La mort de Sarah Bernhardt plonge dans la douleur la France entière
L’illustre tragédienne rend le dernier soupir dans les bras de son fils Maurice, après avoir donné l’exemple d’un splendide courage – Une perte irréparable pour la scène
La mort de Sarah Bernhardt : Paris – La France pleure aujourd’hui, sa grande actrice, Sarah Bernhardt. Paris croit à peine que celle qui lui semblait presque immortelle soit trépassée. On n’exagère point en disant que, depuis la mort de Victor Hugo, la France n’a pas été plus profondément émue qu’elle l’est aujourd’hui.

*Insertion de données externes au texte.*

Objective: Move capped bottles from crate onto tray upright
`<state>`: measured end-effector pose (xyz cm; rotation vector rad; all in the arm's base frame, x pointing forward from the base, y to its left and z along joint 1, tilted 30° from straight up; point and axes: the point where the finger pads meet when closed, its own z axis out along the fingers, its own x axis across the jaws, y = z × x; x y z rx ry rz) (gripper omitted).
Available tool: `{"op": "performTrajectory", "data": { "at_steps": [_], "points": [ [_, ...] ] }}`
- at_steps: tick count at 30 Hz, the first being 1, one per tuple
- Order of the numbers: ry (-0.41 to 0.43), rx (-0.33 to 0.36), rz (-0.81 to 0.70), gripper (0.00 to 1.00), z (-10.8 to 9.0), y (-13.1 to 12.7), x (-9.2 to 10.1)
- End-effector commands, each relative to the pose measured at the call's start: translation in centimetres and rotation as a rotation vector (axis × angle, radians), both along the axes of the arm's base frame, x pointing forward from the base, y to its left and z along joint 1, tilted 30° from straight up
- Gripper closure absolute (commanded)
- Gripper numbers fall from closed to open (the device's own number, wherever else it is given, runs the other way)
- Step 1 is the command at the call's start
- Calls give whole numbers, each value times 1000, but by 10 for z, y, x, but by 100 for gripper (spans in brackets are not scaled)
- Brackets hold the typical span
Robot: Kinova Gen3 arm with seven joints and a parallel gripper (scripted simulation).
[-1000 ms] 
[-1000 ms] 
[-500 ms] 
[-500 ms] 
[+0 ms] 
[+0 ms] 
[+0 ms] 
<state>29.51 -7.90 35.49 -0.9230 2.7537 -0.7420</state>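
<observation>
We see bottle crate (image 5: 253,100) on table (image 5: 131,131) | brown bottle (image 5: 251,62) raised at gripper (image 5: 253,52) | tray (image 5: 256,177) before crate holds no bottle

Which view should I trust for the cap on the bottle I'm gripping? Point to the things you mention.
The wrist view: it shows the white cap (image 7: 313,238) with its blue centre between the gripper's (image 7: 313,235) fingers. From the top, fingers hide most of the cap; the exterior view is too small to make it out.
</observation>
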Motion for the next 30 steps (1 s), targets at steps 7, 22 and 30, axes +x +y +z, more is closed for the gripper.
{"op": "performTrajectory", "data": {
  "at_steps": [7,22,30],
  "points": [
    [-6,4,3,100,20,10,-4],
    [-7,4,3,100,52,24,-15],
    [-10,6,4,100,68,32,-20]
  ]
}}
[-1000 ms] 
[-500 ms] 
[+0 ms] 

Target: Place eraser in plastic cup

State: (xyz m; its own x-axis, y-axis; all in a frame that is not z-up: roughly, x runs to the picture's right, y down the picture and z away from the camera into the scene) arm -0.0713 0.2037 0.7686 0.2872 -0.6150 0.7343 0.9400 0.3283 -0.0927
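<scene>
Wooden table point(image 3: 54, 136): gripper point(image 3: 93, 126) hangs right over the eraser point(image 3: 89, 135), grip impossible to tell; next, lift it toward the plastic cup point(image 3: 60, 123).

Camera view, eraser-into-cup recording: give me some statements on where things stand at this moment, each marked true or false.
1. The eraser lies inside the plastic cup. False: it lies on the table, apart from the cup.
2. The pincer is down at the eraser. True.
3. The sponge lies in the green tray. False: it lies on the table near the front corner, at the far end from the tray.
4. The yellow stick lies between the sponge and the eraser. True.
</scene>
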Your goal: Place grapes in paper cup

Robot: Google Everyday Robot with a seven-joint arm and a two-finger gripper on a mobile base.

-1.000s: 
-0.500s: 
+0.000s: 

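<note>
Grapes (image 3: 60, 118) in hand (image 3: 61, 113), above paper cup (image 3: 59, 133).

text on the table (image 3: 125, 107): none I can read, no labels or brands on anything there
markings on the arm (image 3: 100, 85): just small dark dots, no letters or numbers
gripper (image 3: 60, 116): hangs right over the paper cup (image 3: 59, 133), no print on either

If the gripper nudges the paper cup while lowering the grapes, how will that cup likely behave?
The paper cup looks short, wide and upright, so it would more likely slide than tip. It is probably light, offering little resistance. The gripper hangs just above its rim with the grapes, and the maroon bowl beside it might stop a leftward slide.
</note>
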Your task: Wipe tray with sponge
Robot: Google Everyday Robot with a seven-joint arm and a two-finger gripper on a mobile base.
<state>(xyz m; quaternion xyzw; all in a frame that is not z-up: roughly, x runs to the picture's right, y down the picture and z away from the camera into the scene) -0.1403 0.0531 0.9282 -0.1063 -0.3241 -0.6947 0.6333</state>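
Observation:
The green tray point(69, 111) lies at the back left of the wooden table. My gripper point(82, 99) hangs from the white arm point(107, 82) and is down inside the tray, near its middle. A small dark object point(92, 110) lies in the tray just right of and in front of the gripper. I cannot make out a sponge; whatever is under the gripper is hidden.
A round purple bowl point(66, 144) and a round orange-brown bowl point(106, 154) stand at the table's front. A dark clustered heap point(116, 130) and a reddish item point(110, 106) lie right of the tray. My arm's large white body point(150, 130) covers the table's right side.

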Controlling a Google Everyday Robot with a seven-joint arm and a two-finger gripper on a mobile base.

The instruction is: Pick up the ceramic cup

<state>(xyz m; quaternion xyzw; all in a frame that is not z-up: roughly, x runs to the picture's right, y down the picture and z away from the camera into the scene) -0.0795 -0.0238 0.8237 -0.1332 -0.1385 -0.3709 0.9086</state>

Comme l’académicien de Flers le fait remarquer dans le Figaro, Sarah Bernhardt partage probablement avec Hugo et Pasteur la distinction d’être la personne la plus illustre du dernier siècle de l’histoire de France. La divine Sarah, comme on l’appelait, fut sans doute l’une des plus grandes propagandistes de l’art et de la littérature françaises.
Il était tout naturel que le public qui en faisait son idole et qui l’aimait tant, en retour, se soit rendu en foule, dans la soirée d’hier (26 mars 1923), auprès de la maison du boulevard Pereire, où la tragédienne vécut 38 ans. Après minuit, à la fermeture des théâtres, les artistes de la scène vinrent rendre hommage à leur célèbre camarade. Parmi les visiteurs, on remarquait Sacha Guitry, Cécile Sorel, Rachel Boyer et plusieurs autres étoiles.
Belle dans la mort
Le registre des visiteurs, à la maison de Sarah Bernhardt, contient déjà trois cents noms. S’y comprennent ceux de personnages officiels, de particuliers, d’hommes d’affaires et d’acteurs.
Mme Bernhardt repose sur son lit couvert de fleurs de sa prédilection. De grosses chandelles brûlent à ses côtés et à ses pieds. Sur la petite table, on voit un crucifix et un bénitier. La chambre mortuaire se déjà remplit de fleurs que des centaines de ses amis y ont apportées.
Sa petite fille fut la première à déposer près de la morte un bouquet de lilas. L’abbé Loutil, ami intime de la célèbre actrice depuis nombre d’années, a fait remarquer que la mort lui a redonné la beauté de sa jeunesse. En fait, son visage réfléchit une impression de paix.
Dernières volontés
À midi aujourd’hui, on n’était pas encore fixé quant aux funérailles, vu que le gouvernement peut décider d’en faire des obsèques d’État. De plus, il faut tenir compte des désirs de Mme Bernhardt. Elle les a consignés dans son testament.
La défunte a maintes fois déclaré qu’elle voudrait que l’on l’ensevelisse près de sa maison, à Belle-Isle. Il s’agit d’un endroit pittoresque sur les falaises qui donnent sur l’Atlantique. Cependant, on ne sait pas encore si l’on inhumera ses restes à l’endroit précité ou dans le caveau de la famille, au cimetière du Père Lachaise, à Paris.
À tout événement, il se déroulera une cérémonie impressionnante à Paris, jeudi ou vendredi. L’opinion populaire est fortement en faveur de faire des funérailles aux frais de la nation.